Sophie Deraspe (‘Antigone’) on directing Canada’s Oscar submission: ‘Family, love, dignity and resistance’ [EXCLUSIVE VIDEO INTERVIEW]

“I was inspired by this story written more than 2000 years ago, but still is so relevant,” Sophie Deraspe says about adapting the Sophocles play ‘Antigone’ for her film of the same name, which is Canada’s entry for the Best International Feature Oscar. The writer-director elaborates in her interview with Gold Derby at the 19th Whistler Film Festival (watch above), “It was in my early 20s when I read the play and I felt like I had to bring it back into a contemporary setting because it feels still so relevant.” Deraspe’s film transposes Antigone from classical Greece to present-day Montreal as an Algerian immigrant.

Deraspe calls it “a very universal story about family, about love, about dignity and resistance,” so she wants audiences to know that “you don’t have to know the play in order to appreciate the film.” Deraspe explains that the main change from the myth is in the personification of the antagonism that Antigones faces. “Nowadays, authority is not one single person,” Deraspe says about why her version has her protagonist not negotiating with a king, but instead, “She’s confronting police, justice and then prison (or juvenile care system) and then ultimately, the figure of the father of her boyfriend.”

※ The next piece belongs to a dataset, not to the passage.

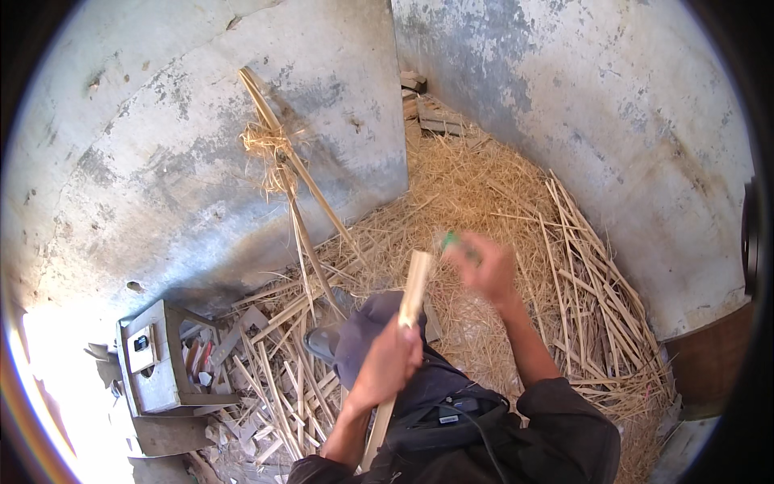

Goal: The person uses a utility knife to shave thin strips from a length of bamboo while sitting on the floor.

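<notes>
A pale, split bamboo strip slants up across my lap, its lower end running down past my waist. My left hand is closed round its middle. To the right of the strip's top end, my right hand is raised and smeared by motion. Its fingers are curled round a small object with a green part, too blurred to name. That object is close to the strip's upper end; a narrow gap seems to lie between them.
Shavings cover the floor ahead, with a heap of thin strips along the right wall. Crossed poles tied with fibre lean at the left wall. A grey wooden stool holding a small item stands at the left. More cut strips lie by my foot.
</notes>
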`<state>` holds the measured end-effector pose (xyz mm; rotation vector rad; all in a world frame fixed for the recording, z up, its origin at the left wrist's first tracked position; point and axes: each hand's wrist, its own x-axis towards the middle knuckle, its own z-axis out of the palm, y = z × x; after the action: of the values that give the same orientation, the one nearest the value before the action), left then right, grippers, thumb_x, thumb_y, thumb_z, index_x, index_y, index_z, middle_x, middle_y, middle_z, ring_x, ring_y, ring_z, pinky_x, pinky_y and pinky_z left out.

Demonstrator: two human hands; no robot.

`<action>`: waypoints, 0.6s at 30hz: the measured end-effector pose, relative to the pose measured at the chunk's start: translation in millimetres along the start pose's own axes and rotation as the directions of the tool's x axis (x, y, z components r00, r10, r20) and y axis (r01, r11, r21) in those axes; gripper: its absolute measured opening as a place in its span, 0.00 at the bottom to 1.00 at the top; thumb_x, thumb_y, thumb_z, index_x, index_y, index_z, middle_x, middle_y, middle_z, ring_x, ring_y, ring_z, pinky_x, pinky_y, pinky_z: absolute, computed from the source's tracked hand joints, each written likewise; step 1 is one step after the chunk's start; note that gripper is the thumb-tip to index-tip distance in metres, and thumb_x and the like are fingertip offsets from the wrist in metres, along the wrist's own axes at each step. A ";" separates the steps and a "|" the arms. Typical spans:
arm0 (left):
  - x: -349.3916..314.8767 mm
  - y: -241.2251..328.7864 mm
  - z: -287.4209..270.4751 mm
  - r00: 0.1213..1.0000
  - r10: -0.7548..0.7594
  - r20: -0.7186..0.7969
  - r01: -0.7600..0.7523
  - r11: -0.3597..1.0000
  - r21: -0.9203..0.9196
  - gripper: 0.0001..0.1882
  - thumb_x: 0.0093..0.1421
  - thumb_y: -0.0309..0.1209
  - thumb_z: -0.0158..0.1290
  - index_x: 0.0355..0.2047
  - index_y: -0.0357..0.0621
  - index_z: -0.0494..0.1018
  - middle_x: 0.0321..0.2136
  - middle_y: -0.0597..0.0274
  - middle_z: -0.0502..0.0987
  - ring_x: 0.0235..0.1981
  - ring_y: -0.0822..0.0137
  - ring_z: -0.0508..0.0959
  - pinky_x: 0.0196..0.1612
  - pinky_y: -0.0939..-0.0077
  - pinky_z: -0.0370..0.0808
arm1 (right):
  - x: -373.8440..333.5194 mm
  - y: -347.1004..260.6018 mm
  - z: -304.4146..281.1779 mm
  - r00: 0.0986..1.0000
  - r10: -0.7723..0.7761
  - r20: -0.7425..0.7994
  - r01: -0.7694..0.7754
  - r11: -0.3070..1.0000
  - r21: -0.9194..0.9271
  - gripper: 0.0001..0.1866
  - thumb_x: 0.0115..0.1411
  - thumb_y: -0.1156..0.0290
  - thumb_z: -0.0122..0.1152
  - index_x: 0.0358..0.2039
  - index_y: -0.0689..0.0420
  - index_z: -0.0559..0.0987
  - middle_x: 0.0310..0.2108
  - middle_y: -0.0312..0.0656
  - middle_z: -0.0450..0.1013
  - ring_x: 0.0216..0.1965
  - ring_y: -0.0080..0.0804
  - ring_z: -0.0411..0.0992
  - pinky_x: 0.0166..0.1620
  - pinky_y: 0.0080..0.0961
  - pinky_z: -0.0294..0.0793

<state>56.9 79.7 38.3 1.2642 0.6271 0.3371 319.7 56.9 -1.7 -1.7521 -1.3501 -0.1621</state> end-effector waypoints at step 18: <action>-11.0 6.7 3.9 0.977 -0.063 0.206 0.133 0.929 -0.347 0.14 0.76 0.41 0.39 0.39 0.44 0.62 0.22 0.66 0.62 0.17 0.72 0.66 0.22 0.76 0.71 | -17.3 -5.0 -5.4 0.958 0.218 0.184 -0.285 0.743 0.605 0.19 0.66 0.56 0.61 0.44 0.59 0.78 0.31 0.32 0.76 0.32 0.19 0.69 0.37 0.23 0.68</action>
<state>51.3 72.4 48.1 0.8966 0.4375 0.2299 310.8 40.8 -5.7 -1.3463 -1.0457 0.4942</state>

Having won the People’s Choice Award for Best Canadian Film after its premiere at the Toronto International Film Festival, “Antigone” was selected for Oscar consideration as Canada’s submission for the Best International Feature category. Deraspe recounts that upon hearing the news, she called Jean-Marc Vallee and Denis Villeneuve and “they were very, very open.” Vallée and Villeneuve are previous directors of Canadian Oscar submissions who have since gone on to Oscar nominations for American films in English; Deraspe is following in their footsteps, with an English-language film currently in development.